▸ Exercise aim
Leave out all pictures while you copy the lines exactly from the one with "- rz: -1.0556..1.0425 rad" through the last line of the listing.

▸ Source data
= = =

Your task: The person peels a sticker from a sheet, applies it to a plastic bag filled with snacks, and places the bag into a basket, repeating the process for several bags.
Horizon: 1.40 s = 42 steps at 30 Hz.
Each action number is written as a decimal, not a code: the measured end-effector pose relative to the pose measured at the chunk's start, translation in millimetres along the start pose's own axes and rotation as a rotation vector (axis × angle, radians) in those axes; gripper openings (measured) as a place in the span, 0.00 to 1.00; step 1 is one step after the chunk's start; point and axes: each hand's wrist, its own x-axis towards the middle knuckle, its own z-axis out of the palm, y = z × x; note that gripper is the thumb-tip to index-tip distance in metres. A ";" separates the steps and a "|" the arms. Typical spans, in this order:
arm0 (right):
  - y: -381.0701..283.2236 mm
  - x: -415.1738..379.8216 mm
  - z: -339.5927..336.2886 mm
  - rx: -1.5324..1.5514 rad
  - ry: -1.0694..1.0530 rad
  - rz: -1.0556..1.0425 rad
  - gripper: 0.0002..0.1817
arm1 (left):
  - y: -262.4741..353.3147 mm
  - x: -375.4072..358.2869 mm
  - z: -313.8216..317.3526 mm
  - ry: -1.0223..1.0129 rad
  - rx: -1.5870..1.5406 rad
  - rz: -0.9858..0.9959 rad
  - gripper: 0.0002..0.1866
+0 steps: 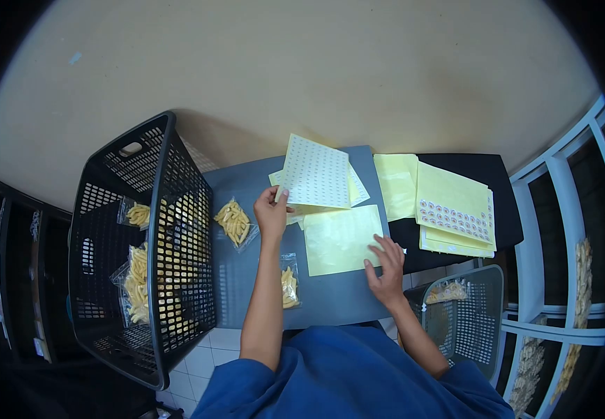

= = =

▸ Solution for this problem
  - rz: -1.0556..1.0425 rad
  - gripper: 0.0002..0.1817
arm1 (left):
  - y: -262.4741..353.3147 mm
  - x: -375.4072..358.2869 mm
  - z: -313.8216..317.3526 mm
  - ry: -1.0223..1.0129 rad
  - rx: -1.5870..1.5406 rad
  - rz: -0.9858..0.9959 rad
  - gripper: 0.0002..0.1866
+0 steps: 

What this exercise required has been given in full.